MATERIALS PROVIDED:
__________

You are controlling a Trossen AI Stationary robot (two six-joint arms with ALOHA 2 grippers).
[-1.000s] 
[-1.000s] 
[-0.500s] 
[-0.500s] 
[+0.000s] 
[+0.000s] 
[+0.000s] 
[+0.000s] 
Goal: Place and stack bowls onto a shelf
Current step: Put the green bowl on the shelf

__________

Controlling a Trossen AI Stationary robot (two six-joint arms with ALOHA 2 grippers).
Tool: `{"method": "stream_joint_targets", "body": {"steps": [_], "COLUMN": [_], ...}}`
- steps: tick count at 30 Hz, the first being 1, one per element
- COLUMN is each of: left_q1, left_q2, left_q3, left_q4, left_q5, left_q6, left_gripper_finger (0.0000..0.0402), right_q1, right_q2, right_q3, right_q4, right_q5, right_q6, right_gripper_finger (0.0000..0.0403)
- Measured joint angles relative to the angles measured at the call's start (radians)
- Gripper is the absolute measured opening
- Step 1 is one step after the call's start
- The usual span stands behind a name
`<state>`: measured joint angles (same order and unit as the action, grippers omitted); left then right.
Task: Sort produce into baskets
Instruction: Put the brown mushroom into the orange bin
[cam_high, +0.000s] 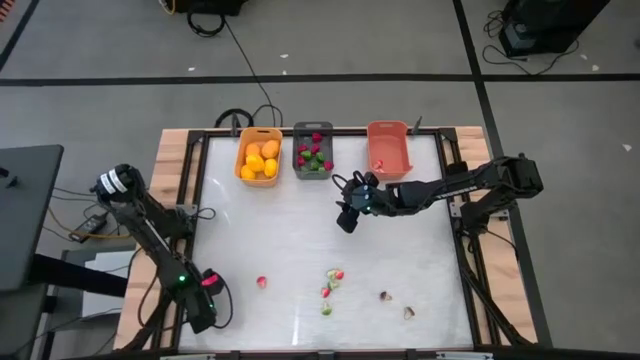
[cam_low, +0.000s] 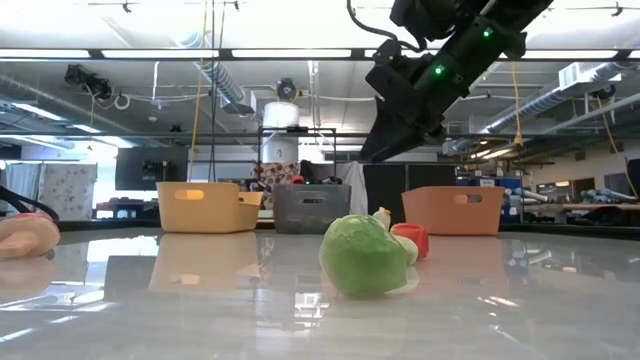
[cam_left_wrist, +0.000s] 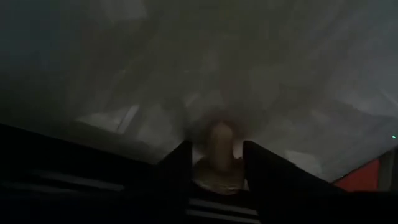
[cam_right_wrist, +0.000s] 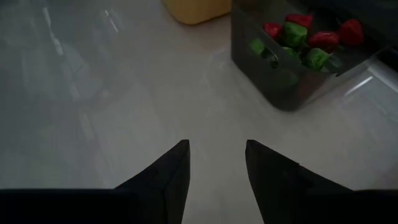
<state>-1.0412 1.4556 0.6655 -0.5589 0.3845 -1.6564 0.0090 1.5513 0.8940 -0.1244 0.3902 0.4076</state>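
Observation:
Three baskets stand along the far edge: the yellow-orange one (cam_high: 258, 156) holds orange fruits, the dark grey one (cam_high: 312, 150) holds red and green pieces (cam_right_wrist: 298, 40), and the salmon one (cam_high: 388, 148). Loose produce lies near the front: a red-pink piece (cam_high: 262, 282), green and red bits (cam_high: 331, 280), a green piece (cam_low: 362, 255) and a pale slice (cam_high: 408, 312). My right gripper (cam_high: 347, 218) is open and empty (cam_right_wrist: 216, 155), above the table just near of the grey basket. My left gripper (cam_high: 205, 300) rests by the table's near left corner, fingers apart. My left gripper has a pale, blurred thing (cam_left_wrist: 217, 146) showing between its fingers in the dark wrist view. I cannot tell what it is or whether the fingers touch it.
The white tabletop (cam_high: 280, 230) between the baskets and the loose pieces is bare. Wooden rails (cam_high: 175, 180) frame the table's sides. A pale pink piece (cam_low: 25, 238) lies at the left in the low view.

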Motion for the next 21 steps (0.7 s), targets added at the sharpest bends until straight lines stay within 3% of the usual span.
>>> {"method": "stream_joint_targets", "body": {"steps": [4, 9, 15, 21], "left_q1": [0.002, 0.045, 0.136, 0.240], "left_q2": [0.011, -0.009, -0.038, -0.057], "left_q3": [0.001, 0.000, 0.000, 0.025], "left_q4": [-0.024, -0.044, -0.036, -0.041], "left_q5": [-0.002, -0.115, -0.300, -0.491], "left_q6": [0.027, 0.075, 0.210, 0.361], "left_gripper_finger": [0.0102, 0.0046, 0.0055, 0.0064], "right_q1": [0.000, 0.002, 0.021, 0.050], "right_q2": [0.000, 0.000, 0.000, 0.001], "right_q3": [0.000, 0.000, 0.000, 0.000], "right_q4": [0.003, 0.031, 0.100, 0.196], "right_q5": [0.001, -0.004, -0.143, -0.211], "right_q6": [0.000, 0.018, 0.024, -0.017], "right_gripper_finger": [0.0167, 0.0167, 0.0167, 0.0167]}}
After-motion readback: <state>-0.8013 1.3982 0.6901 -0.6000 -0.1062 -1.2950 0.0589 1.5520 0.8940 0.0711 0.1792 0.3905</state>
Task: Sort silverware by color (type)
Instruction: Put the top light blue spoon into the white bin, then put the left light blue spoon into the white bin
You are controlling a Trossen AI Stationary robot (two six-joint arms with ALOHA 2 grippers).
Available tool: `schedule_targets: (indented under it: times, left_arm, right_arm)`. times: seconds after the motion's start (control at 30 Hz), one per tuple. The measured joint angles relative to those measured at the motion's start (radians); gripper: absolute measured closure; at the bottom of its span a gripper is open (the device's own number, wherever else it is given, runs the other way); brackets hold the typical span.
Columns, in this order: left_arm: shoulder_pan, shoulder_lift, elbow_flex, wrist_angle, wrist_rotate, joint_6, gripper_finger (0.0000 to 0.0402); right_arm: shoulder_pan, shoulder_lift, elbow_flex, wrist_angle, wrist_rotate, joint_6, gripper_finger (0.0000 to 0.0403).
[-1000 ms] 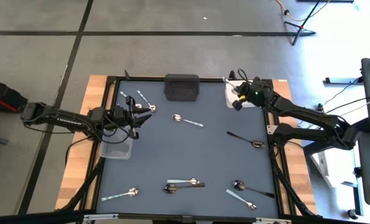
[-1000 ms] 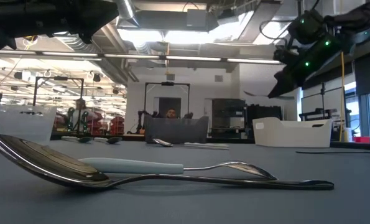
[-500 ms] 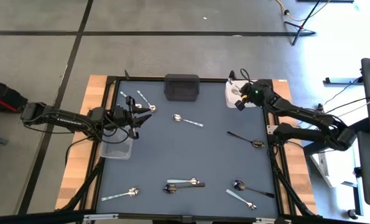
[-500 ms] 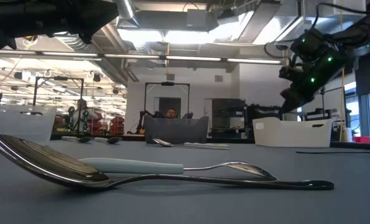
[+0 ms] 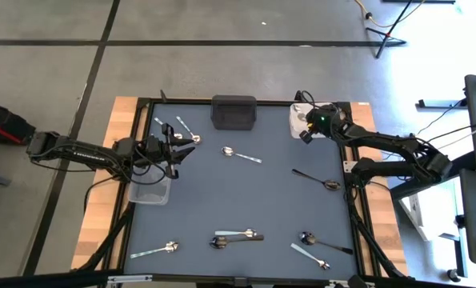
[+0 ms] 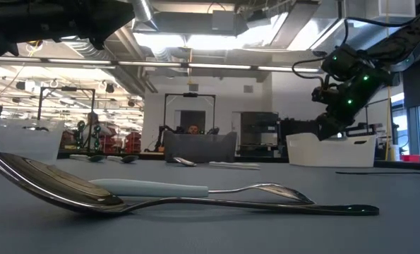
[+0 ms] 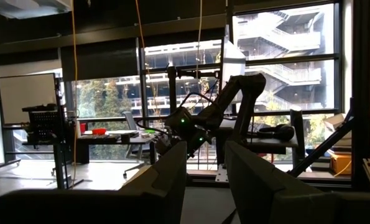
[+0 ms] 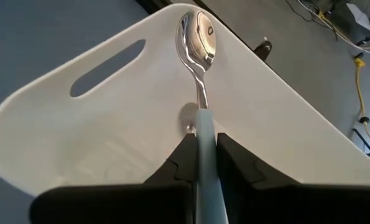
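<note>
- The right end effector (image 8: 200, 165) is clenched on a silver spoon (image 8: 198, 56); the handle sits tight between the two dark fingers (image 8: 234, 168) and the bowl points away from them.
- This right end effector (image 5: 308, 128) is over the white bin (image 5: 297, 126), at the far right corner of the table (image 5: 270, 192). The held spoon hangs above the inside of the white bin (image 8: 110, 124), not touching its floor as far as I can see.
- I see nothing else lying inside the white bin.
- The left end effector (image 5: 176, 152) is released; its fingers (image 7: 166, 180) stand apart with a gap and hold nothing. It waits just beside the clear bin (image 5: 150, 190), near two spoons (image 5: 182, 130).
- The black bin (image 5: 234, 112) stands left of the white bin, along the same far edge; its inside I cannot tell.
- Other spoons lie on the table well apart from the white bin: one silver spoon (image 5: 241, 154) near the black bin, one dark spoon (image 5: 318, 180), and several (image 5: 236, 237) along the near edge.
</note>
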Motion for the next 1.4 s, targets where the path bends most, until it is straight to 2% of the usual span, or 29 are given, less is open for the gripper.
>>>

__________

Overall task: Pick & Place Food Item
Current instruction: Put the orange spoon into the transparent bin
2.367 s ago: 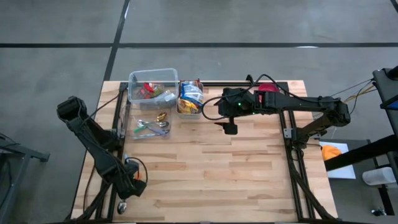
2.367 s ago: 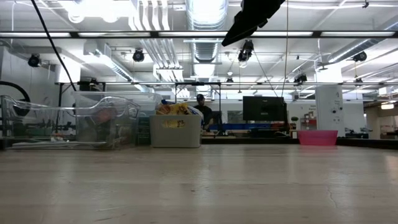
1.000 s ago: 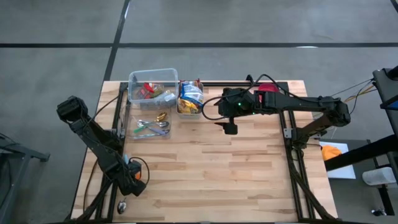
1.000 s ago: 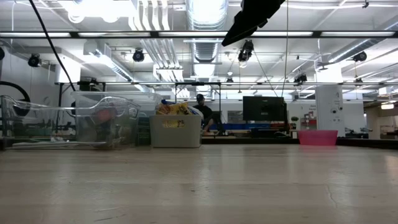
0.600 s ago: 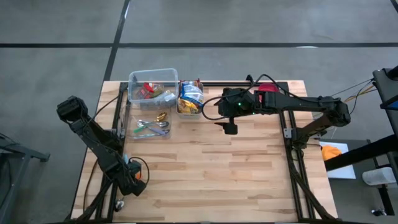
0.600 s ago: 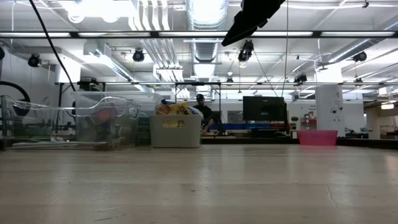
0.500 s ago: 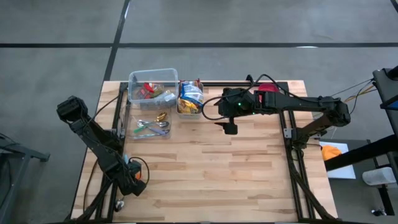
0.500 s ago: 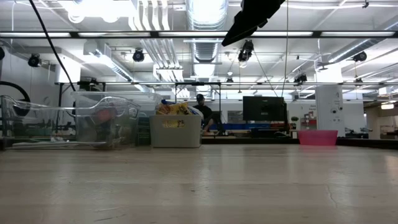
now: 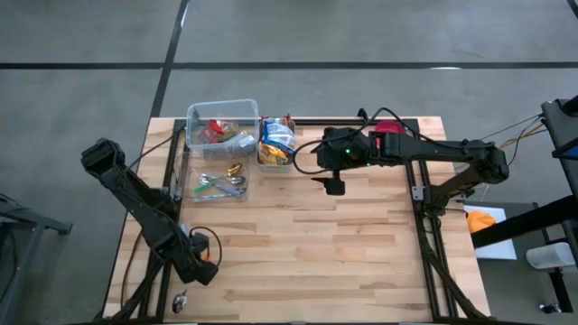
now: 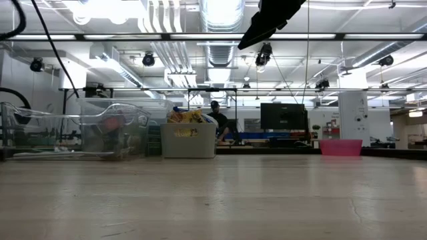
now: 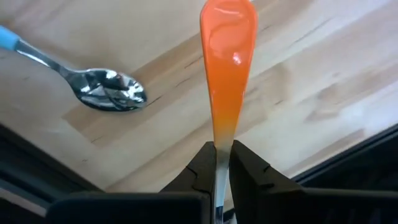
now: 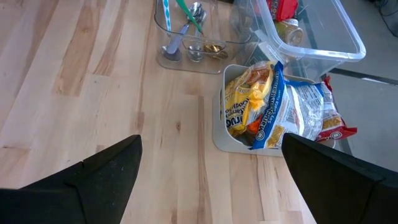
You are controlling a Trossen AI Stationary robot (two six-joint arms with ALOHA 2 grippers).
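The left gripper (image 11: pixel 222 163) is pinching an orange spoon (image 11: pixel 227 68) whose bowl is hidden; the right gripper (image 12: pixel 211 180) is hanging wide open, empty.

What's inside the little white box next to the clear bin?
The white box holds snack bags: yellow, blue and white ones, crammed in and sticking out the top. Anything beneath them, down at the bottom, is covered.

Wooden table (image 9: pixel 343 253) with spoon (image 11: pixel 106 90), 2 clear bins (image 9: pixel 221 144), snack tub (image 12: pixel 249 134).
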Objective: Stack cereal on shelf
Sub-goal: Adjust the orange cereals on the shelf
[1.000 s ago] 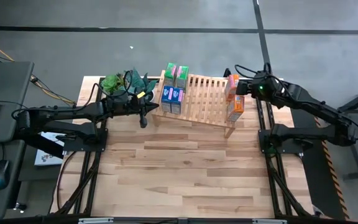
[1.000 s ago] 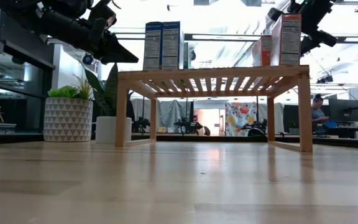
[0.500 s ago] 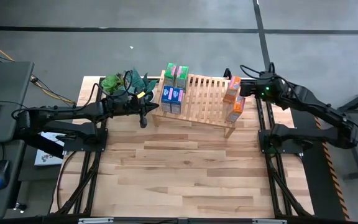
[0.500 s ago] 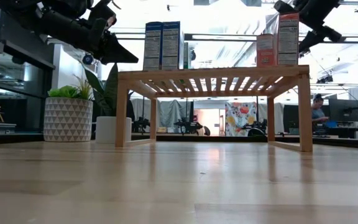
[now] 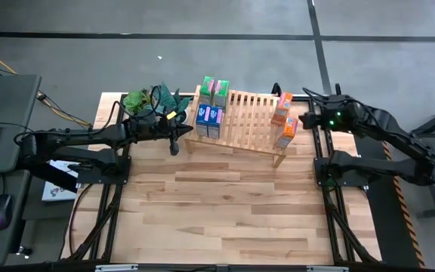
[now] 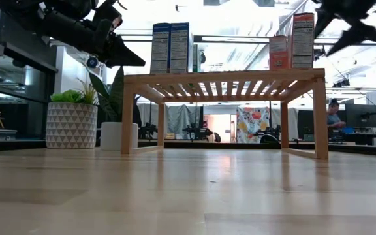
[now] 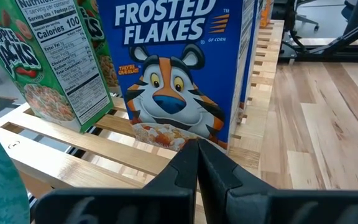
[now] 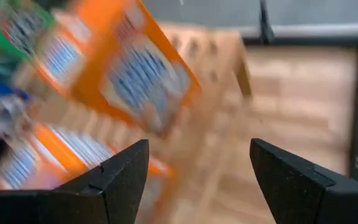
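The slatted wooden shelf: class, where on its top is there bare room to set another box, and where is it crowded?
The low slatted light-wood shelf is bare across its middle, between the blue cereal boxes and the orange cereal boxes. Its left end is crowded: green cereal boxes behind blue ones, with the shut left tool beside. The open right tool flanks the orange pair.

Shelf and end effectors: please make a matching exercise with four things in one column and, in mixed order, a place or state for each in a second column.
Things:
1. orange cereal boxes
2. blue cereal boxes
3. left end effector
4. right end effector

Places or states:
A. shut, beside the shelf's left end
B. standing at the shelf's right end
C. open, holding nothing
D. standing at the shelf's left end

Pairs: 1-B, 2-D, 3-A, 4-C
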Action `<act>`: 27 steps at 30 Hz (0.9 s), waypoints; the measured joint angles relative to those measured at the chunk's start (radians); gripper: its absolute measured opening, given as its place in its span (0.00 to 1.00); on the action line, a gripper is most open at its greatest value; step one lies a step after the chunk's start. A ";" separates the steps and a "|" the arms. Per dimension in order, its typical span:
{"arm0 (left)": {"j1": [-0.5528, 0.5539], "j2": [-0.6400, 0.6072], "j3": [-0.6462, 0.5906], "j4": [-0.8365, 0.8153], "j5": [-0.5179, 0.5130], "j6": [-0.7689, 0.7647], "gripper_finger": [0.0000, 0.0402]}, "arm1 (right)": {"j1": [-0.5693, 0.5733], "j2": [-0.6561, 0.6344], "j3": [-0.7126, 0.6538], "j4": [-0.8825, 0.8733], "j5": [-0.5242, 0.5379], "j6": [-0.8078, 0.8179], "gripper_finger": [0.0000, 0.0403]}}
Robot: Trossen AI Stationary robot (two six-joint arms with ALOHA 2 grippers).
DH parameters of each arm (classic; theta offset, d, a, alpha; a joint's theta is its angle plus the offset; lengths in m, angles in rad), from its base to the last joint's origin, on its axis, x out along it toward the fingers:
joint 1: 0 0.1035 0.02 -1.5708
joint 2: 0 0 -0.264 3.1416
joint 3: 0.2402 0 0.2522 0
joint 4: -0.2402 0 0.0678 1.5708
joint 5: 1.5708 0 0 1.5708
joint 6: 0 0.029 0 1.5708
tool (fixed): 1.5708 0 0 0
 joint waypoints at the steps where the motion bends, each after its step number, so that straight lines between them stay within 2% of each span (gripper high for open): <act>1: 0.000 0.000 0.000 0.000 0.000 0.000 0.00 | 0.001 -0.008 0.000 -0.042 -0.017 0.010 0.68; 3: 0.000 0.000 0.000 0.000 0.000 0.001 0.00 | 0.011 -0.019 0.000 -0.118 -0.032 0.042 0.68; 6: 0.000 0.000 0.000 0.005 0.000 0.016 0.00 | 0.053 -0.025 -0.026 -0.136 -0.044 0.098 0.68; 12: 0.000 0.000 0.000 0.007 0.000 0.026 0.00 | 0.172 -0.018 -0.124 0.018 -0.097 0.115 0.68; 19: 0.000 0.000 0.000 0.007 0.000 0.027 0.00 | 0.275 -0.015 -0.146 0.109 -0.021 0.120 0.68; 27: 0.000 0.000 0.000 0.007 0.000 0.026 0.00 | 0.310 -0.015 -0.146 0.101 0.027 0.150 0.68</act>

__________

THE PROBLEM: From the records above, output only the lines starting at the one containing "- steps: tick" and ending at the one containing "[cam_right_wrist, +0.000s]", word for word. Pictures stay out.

EXERCISE RESULT:
- steps: tick count at 30 Hz, the first being 1, one per element
- COLUMN is each of: left_q1, left_q2, left_q3, left_q4, left_q5, left_q6, left_gripper_finger (0.0000..0.0402), right_q1, right_q2, right_q3, right_q4, right_q5, right_q6, right_gripper_finger (0.0000..0.0403)
- Measured joint angles relative to the angles measured at the call's start (radians)
- Gripper is the absolute measured opening
- Step 1 is one step after the call's start
- The usual span stands behind a name
`<state>`: measured joint angles (same order and unit as the action, grippers omitted); left then right.
Task: Sort produce into baskets
Instruction: Put the brown mushroom into the orange bin
[cam_high, +0.000s] 
[cam_low, +0.000s] 
[cam_left_wrist, +0.000s] 
[cam_right_wrist, +0.000s] 

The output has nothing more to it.